Task item
Give again, exactly as written, each line of the material below starting at the line that contains "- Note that" and ending at the line that contains "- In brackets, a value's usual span". Both ends count, and no other line does.

Supplied material below:

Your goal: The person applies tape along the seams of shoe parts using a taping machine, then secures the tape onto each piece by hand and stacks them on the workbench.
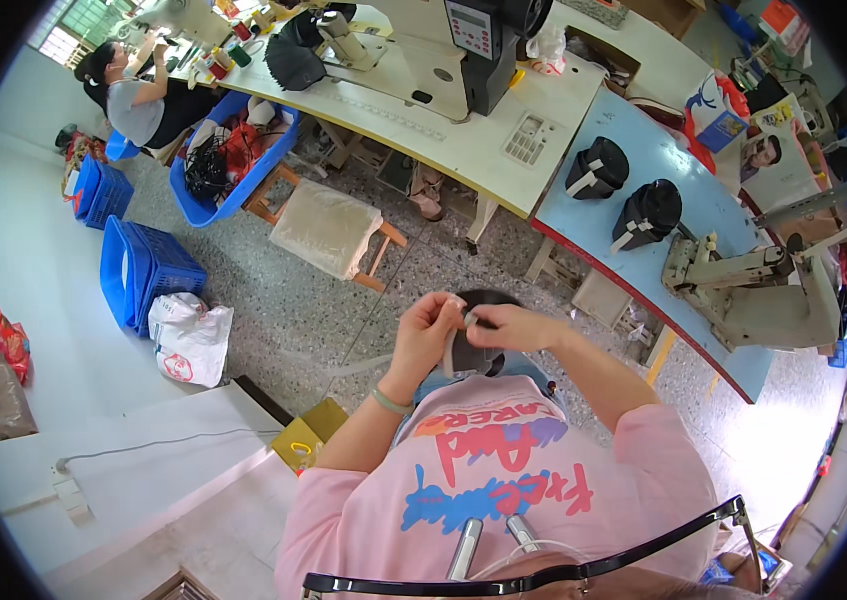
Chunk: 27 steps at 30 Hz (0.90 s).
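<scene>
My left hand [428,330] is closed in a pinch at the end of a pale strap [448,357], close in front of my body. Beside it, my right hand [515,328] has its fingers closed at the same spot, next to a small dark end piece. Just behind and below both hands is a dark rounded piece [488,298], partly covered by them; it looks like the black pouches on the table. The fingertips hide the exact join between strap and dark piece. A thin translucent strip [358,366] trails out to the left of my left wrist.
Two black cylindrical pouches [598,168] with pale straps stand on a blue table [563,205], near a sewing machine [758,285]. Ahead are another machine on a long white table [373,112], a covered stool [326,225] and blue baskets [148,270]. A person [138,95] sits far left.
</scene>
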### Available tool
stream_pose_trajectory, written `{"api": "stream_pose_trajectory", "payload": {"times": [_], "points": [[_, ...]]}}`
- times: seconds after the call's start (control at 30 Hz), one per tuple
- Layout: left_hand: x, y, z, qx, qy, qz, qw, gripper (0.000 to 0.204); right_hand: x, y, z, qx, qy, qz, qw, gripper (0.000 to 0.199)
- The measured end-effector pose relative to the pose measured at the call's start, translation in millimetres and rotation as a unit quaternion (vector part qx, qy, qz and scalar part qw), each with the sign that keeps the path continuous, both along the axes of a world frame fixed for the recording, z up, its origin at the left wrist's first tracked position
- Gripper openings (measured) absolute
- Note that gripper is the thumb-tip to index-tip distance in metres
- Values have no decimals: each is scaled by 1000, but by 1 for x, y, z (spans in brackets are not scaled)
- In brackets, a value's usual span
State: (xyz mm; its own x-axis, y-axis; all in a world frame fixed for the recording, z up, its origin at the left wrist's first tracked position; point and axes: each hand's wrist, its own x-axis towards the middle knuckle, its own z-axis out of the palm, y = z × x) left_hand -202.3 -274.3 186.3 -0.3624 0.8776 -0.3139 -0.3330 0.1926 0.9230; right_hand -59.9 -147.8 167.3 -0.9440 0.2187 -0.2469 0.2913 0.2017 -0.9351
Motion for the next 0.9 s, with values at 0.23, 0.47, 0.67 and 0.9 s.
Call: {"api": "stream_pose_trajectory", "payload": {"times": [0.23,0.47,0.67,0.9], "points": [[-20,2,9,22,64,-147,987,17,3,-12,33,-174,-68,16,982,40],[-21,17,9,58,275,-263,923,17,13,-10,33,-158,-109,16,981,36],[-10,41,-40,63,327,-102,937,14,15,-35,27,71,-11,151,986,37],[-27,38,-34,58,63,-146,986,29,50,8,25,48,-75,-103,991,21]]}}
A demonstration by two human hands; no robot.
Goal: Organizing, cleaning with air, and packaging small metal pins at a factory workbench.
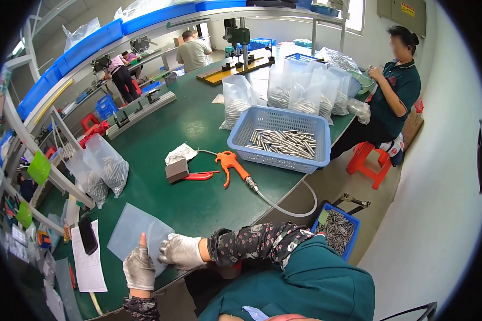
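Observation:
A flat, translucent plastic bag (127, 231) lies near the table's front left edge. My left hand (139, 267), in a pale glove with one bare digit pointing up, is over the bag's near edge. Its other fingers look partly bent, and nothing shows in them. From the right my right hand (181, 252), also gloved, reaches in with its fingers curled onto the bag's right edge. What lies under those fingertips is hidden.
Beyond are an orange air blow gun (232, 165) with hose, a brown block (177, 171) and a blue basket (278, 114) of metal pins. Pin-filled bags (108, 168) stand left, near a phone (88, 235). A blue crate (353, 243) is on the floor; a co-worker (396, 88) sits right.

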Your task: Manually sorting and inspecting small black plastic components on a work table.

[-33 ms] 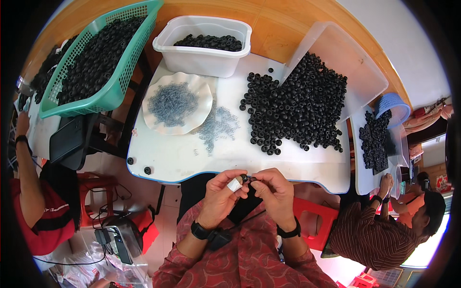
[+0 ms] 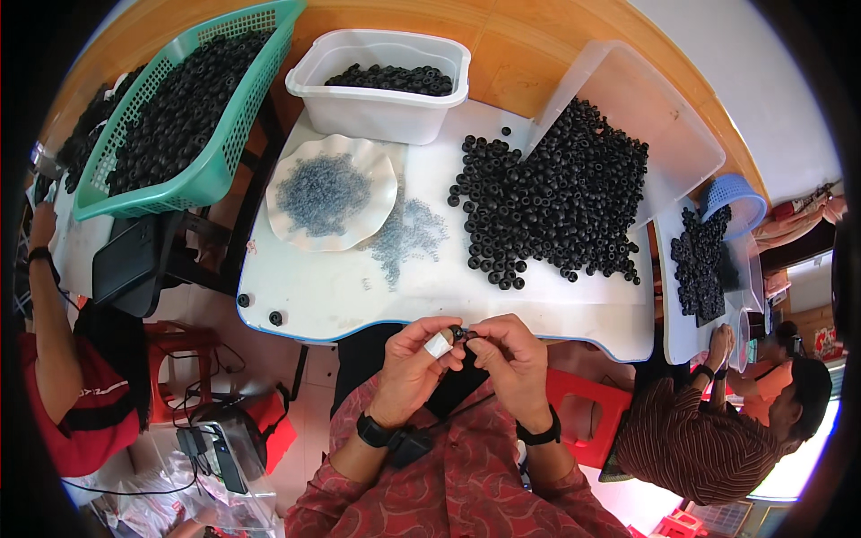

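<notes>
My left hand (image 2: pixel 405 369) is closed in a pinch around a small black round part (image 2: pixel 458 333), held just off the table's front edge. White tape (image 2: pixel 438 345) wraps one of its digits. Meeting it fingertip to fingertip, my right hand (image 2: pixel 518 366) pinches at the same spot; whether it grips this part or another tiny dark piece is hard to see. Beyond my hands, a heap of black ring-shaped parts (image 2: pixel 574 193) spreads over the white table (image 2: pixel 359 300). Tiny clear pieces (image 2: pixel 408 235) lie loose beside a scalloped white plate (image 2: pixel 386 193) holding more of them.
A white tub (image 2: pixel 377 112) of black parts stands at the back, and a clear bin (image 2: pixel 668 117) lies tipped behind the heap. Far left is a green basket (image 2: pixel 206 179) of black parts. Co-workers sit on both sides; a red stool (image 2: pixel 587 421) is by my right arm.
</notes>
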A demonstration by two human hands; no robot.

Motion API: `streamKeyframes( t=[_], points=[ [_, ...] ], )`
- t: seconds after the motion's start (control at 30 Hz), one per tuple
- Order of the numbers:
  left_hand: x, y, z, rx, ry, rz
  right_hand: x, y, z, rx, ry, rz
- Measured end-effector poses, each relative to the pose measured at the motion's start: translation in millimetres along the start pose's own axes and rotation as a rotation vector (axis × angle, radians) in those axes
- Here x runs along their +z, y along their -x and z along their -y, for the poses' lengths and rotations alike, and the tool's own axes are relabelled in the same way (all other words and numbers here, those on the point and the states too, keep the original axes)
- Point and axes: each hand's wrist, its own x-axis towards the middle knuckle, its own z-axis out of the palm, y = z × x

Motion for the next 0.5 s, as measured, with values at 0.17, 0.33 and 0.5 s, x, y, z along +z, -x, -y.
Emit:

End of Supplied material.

Answer area
- Note that gripper is the thumb-tip to index-tip distance in metres
- Values have no decimals: each is scaled by 1000, but by 1 for x, y, z (spans in brackets are not scaled)
- In brackets, a value's usual span

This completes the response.